To solve this, we implement a Shadow Identity Pattern using a dedicated profiles table that accepts both UUID (from Auth) and device_id (from anonymous users).

-- Create a unified profile table that supports both authenticated and anonymous users
CREATE TABLE public.profiles (
  id UUID PRIMARY KEY, -- This can be the Supabase Auth ID OR a generated device UUID
  is_anonymous BOOLEAN DEFAULT true,
  device_id TEXT UNIQUE,
  created_at TIMESTAMPTZ DEFAULT NOW(),
  updated_at TIMESTAMPTZ DEFAULT NOW()
);

-- Enable RLS (Row Level Security)
ALTER TABLE public.profiles ENABLE ROW LEVEL SECURITY;

-- Allow users to read/write their own profile based on the UUID they hold
CREATE POLICY "Users can manage their own profile" 
ON public.profiles 
FOR ALL 
USING (id = auth.uid() OR device_id = current_setting('app.current_device_id', true)::text);

How Senior Engineers Fix It

A senior engineer moves away from “User vs. Non-User” and moves toward “Identity Evolution.”

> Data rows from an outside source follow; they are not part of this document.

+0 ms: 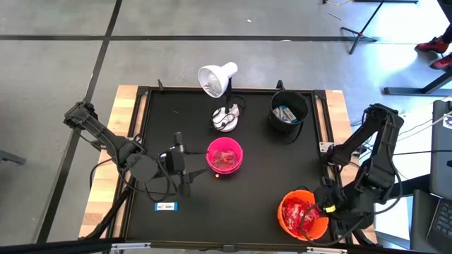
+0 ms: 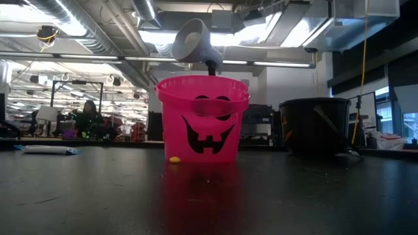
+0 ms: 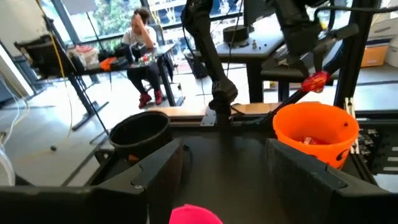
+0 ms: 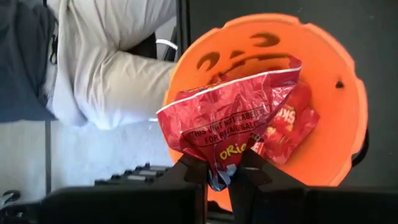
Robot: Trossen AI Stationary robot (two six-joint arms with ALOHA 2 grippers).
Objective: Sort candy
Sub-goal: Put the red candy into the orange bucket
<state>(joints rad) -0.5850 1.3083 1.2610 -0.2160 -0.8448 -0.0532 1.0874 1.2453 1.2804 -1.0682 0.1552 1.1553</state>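
Possibly drops red packet (image 4: 231, 127) from right gripper (image 4: 219, 177), pinched only by its edge over orange bucket (image 4: 339, 118); left gripper (image 1: 181, 164) spread, empty.

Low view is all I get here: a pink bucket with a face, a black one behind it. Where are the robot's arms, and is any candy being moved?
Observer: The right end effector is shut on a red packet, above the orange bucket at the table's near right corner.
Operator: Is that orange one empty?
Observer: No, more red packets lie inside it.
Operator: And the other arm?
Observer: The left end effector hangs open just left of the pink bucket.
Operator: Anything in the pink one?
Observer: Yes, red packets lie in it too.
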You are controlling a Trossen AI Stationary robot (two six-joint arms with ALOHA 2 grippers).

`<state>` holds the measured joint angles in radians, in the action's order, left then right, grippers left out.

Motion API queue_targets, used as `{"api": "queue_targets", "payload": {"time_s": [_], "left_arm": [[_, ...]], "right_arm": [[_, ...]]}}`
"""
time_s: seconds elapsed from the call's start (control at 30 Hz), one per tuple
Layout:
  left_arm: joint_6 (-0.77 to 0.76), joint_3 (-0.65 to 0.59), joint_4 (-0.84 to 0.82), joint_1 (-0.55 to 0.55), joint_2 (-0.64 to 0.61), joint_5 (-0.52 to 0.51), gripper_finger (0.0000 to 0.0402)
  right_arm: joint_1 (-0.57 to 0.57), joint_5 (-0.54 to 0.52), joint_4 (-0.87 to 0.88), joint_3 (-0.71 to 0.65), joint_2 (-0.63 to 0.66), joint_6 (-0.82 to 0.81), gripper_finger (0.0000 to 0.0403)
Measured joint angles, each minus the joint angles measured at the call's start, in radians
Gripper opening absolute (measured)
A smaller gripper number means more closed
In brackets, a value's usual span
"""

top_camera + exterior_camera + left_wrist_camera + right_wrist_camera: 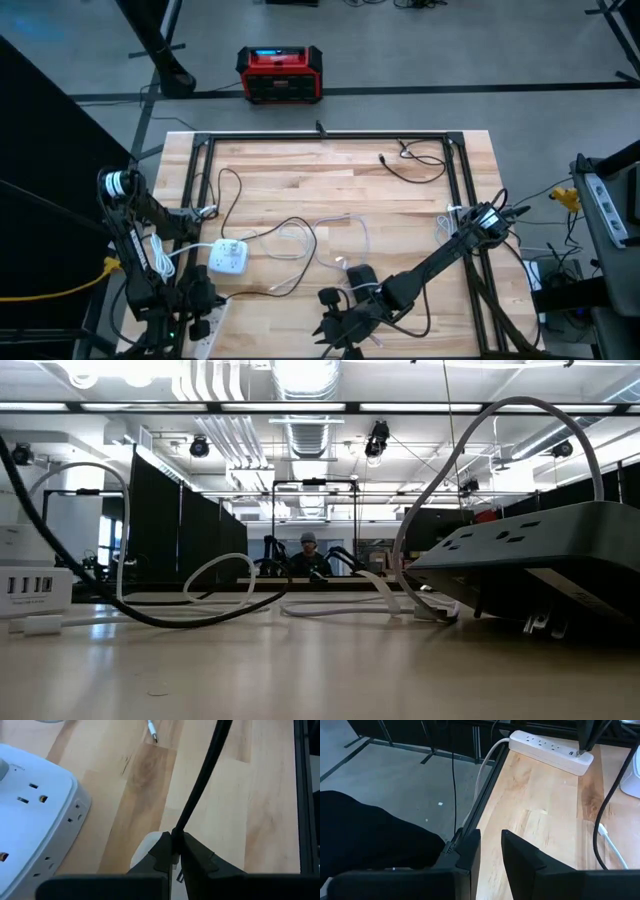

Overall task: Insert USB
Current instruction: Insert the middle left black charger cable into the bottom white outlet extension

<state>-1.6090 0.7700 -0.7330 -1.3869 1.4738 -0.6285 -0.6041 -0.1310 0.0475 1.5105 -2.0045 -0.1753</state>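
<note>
My left gripper (175,854) is shut on a black USB cable (200,780) at the table's near left corner, over a white power strip (545,747). The right wrist view shows that gripper (585,737) standing on the strip's end. A white outlet cube (30,820) lies beside it on the table. My right gripper (490,851) hovers open at the near edge's middle (335,325), with nothing between its fingers. My left gripper pinches the black cable's plug end (176,834) between its two fingers, coming from above at a slant. The cable runs up and away from the fingers. The plug's tip is hidden by the fingers; in the right wrist view it meets the strip's end (577,754).
A dark power strip (360,275) lies near my right arm and looms close in the low view (540,550). Loose white cables (330,235) loop across mid-table. Another black cable (410,165) lies at the far right. Black frame rails (465,200) border the table.
</note>
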Motion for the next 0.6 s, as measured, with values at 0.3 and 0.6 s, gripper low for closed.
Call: {"api": "queue_targets", "payload": {"time_s": [0.3, 0.6], "left_arm": [[0.112, 0.046, 0.009, 0.043, -0.02, -0.028, 0.001], [0.294, 0.175, -0.082, 0.116, -0.034, -0.053, 0.001]], "right_arm": [[0.0, 0.0, -0.001, 0.0, 0.0, 0.015, 0.0048], [0.0, 0.0, -0.111, 0.0, 0.0, 0.094, 0.0064]]}}
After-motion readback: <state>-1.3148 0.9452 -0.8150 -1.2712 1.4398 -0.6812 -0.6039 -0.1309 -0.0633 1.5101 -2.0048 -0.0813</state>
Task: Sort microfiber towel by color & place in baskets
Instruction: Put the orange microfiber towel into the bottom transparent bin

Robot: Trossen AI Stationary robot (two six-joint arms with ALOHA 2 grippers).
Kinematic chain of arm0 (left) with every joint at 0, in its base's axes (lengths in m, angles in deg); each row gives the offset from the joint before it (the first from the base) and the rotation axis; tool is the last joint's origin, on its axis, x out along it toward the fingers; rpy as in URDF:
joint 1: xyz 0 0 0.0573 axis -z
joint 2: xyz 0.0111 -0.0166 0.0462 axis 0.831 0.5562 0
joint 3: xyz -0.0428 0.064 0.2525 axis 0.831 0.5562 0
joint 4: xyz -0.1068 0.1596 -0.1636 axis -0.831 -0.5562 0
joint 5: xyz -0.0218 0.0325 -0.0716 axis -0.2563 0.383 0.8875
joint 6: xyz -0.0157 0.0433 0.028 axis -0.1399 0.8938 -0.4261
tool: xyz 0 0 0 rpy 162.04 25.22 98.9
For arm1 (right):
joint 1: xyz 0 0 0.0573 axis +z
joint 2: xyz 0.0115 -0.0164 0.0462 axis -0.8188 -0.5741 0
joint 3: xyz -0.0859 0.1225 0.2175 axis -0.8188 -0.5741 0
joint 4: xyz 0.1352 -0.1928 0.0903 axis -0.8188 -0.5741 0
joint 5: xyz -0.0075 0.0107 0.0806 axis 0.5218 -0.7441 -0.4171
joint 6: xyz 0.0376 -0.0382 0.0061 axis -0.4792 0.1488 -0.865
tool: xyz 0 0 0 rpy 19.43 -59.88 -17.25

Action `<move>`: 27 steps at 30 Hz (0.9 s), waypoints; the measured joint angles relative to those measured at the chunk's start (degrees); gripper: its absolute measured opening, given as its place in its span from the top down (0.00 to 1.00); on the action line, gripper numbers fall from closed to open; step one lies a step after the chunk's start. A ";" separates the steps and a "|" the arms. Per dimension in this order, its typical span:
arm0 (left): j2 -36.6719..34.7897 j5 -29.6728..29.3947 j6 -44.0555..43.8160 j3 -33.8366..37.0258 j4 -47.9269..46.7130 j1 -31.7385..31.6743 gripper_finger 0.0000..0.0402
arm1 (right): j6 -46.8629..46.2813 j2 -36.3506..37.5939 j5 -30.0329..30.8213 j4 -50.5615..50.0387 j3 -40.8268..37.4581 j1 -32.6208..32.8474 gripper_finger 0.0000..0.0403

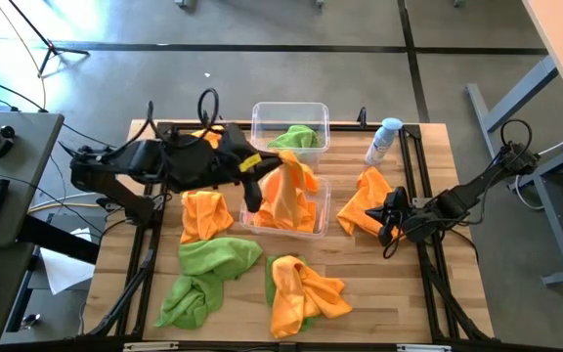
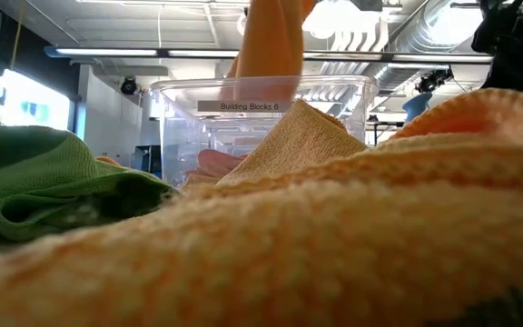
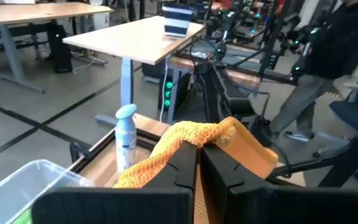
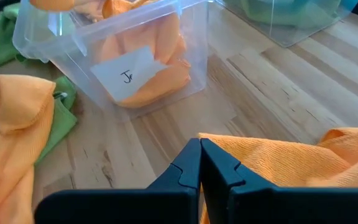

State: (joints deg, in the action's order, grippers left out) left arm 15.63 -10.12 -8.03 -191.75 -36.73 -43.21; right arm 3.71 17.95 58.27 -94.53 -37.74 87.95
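My left gripper [image 1: 259,181] is shut on an orange microfiber towel [image 1: 289,184] above the near basket [image 1: 324,211], which holds more orange cloth. A green towel [image 1: 297,137] lies in the far basket [image 1: 260,113]. My right gripper [image 1: 391,221] is shut and low at the near right edge of another orange towel [image 1: 364,201] that lies on the table. Loose towels lie near the front: orange [image 1: 206,214], green [image 1: 203,274], and orange on green [image 1: 301,291]. My left gripper pinches a bunched fold of the orange towel [image 3: 194,138] between its two fingers, coming about level from the table's left. The cloth drapes over the fingertips [image 3: 182,163] and hangs down into the near basket [image 2: 271,45]. My right gripper's shut tips [image 4: 191,163] stand at the edge of the orange towel [image 4: 278,163]; I cannot tell whether they touch it.
A pale spray bottle [image 1: 383,140] stands at the far right, beside the far basket. Black rails run along the table's left and right sides. In the left wrist view a person [image 3: 328,56] stands beyond the table among desks.
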 joint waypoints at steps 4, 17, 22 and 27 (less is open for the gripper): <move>1.57 -5.48 -1.94 0.04 -2.14 -0.02 1.00 | 0.28 -0.02 -1.06 -0.63 0.00 0.00 1.00; 4.45 -6.65 -25.70 0.09 -22.96 -0.17 1.00 | 1.96 -0.02 -4.47 -2.91 0.02 0.00 1.00; 6.28 0.19 -31.65 0.02 -23.46 -0.17 1.00 | 1.97 -0.02 -5.57 -4.76 0.02 0.00 1.00; 9.46 2.80 -32.64 0.02 -25.90 -0.76 1.00 | 1.97 -0.02 -5.57 -5.18 0.02 0.00 1.00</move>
State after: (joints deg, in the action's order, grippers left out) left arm 25.09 -7.32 -40.67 -191.73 -62.63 -43.97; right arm 5.67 17.93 52.70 -99.71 -37.72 87.95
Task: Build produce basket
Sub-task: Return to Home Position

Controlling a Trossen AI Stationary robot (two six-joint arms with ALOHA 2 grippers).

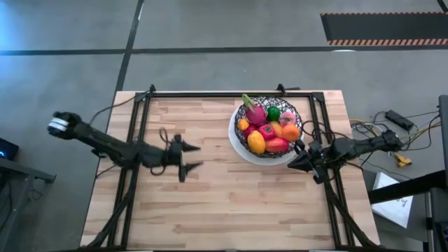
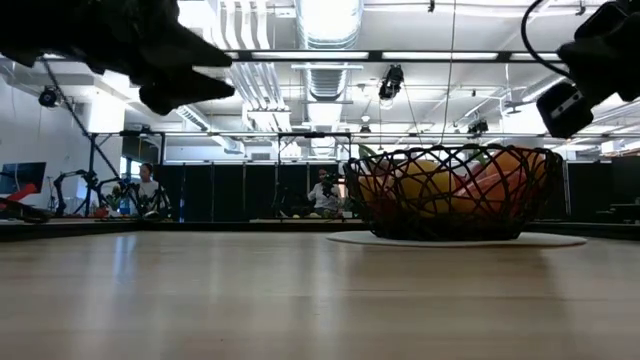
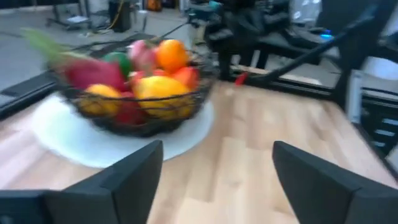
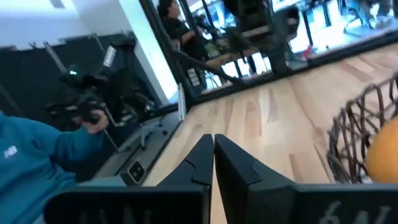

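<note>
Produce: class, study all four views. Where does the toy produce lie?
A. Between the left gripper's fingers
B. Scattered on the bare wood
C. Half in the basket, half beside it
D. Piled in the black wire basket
D: the produce is heaped inside the basket, while the left gripper is open and holds nothing, and the right gripper is shut on nothing.

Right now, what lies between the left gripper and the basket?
Only bare table, seen in the high view, between the left gripper and the basket; the right gripper waits beside the basket.
</note>
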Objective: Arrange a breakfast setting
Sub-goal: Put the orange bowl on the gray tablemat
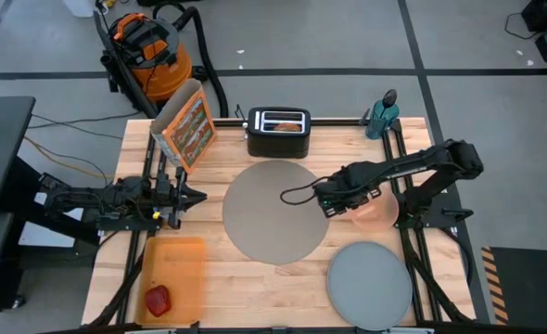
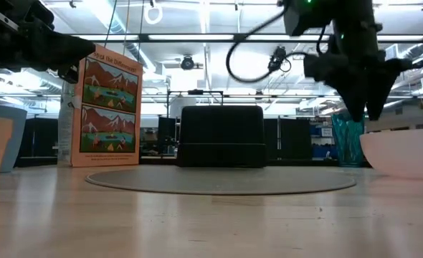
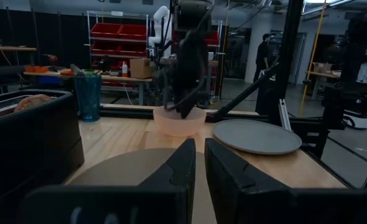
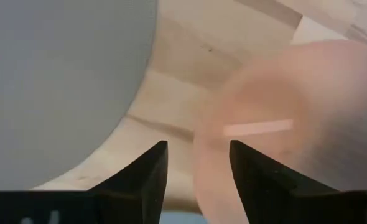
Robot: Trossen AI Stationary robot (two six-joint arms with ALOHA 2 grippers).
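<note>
At about eight o'clock on the light wooden table [image 1: 273, 278] lies a translucent orange rectangular tray [image 1: 176, 269] with a red apple [image 1: 157, 299] in its near corner. Just above it, at nine o'clock, the left tool [image 1: 192, 197] rests low with its two dark fingers [image 3: 177, 167] drawn nearly together on nothing, pointing toward the table's centre. Behind it, at ten o'clock, a picture-printed cardboard box [image 1: 188, 125] stands upright.

The large round grey-brown mat [image 1: 276, 211] lies flat at the centre. At twelve o'clock, just beyond its far edge, sits a black two-slot toaster [image 1: 278, 131] with bread in it. At five o'clock, near the mat's rim but apart from it, lies the smaller round grey plate [image 1: 369, 282], bare on top.

At three o'clock the right tool [image 1: 334, 200] hangs over the strip of wood between the mat and the pink translucent bowl [image 1: 375, 211], jaws parted and gripping nothing; in the right wrist view one finger [image 4: 258, 171] stands at the bowl's rim [image 4: 277, 130]. The bowl sits upright on the table just beside the mat's right edge. At one o'clock a teal ribbed bottle [image 1: 382, 115] stands in the far corner.
</note>
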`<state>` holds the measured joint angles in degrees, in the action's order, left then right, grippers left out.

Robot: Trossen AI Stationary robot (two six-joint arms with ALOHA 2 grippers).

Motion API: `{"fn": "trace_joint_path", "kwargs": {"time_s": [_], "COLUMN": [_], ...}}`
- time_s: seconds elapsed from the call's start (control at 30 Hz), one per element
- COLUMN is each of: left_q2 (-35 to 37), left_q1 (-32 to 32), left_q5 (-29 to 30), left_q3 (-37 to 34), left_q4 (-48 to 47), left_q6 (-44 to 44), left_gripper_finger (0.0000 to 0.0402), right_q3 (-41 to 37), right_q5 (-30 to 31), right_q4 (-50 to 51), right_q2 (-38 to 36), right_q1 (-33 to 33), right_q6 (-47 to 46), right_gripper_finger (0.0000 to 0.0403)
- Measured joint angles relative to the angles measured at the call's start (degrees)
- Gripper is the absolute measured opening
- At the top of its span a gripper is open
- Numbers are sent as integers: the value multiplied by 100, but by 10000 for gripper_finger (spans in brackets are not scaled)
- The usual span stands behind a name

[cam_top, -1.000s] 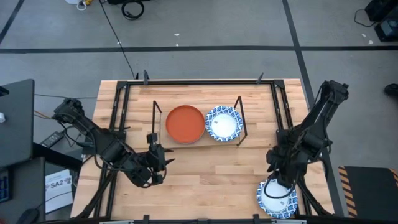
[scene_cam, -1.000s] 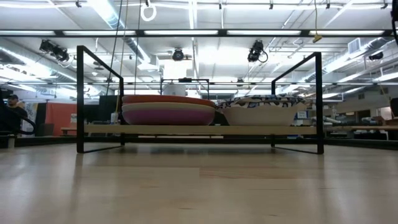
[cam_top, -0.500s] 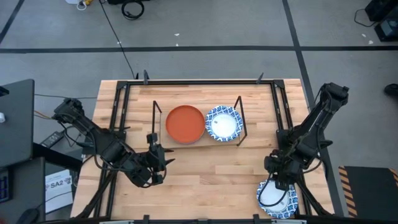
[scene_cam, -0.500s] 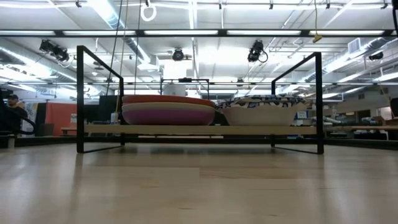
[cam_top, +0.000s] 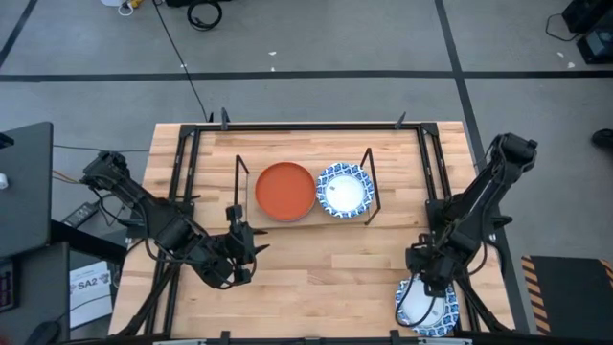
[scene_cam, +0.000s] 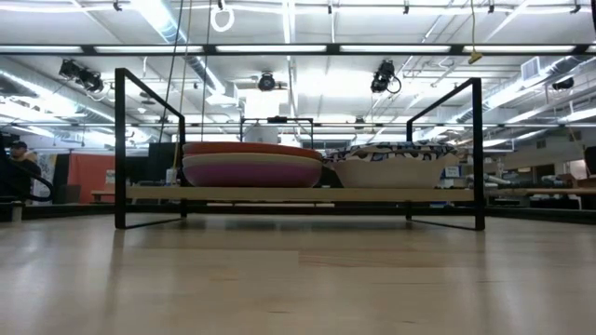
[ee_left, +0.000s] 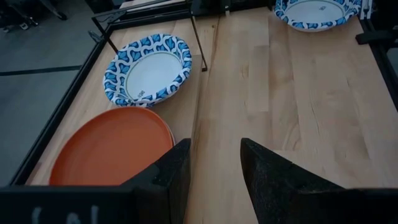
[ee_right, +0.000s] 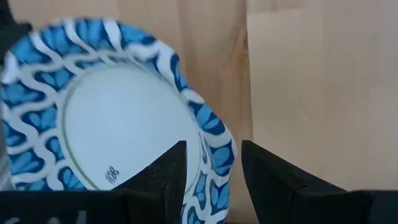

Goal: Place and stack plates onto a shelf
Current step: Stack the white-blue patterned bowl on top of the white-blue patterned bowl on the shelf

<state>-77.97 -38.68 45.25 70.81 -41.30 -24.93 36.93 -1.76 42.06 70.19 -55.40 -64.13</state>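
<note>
Right end effector (cam_top: 422, 285) is over the near right corner of my wooden worktop (cam_top: 316, 251), fingers (ee_right: 166, 174) parted astride the rim of the round blue-and-white patterned plate (ee_right: 112, 140), not clamped. Left end effector (cam_top: 241, 251) waits released near the black-rod shelf with its light wooden board (cam_top: 369, 182), which holds a round orange plate (cam_top: 284, 190) and another blue-and-white plate (cam_top: 344, 190) side by side.

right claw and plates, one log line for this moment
right claw: open over rim of blue-and-white plate at table edge | left claw: open, waiting | shelf: orange plate, patterned plate
</note>
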Motion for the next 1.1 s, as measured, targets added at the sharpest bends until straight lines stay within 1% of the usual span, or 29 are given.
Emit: {"fn": "trace_joint_path", "kwargs": {"time_s": [0.3, 0.4, 0.5, 0.6, 0.87, 0.93, 1.1], "left_q2": [0, 0, 0, 0, 0, 0, 0], "left_q1": [0, -2, -1, 0, -1, 0, 0], "left_q5": [0, 0, 0, 0, 1, 1, 2], "left_q3": [0, 0, 0, 0, 0, 0, 0], "left_q4": [0, -2, -2, -2, -2, -2, -4], "left_q6": [1, 7, 9, 9, 13, 14, 15], "left_gripper_finger": [146, 146, 146, 146, 146, 146, 146], "right_q3": [0, 0, 0, 0, 10, 11, 125], "right_q5": [-460, -584, -586, -586, -608, -615, -810], "right_q4": [0, -2, -4, -2, -30, -31, 12], "right_q2": [537, 646, 680, 680, 679, 678, 681], "right_q1": [0, 0, 2, 2, 5, 7, 147], "right_q6": [31, 110, 117, 130, 119, 71, -45], "right_gripper_finger": [158, 151, 134, 108, 15, 10, 19]}}
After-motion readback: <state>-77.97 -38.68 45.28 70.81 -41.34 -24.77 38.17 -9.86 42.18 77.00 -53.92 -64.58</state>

  • Identity Merging Strategy: Instead of a separate user_devices table, create a single profiles table. When a Free user eventually signs up via Google, perform an identity migration—update the profiles record to link the new auth.uid() to the existing device_id.
  • Hardware-Backed Persistence: To mitigate the “reinstall” problem, use platform-specific secure storage (like iOS Keychain or Android Keystore) to persist the UUID. These stores often survive app uninstalls.
  • Idempotent Upserts: Ensure that the client-side logic uses upsert operations. If a device sends a UUID that already exists, the backend should update the timestamp rather than throwing a constraint error.
  • Decoupling Identity from Auth: Treat “Identity” as a business logic layer and “Authentication” as a security layer.

Why Juniors Miss It

  • The “Perfect World” Fallacy: Juniors often assume that a user is only a “user” once they have logged in. They treat unauthenticated users as “noise” rather than “data.”
  • Relational Rigidity: They tend to create a strictly hierarchical schema (User -> Device) rather than a flattened, polymorphic schema that allows for identity transition.
  • Ignoring the Physical Layer: They overlook how mobile operating systems handle data persistence, assuming that a UUID generated in code is as permanent as a social media account.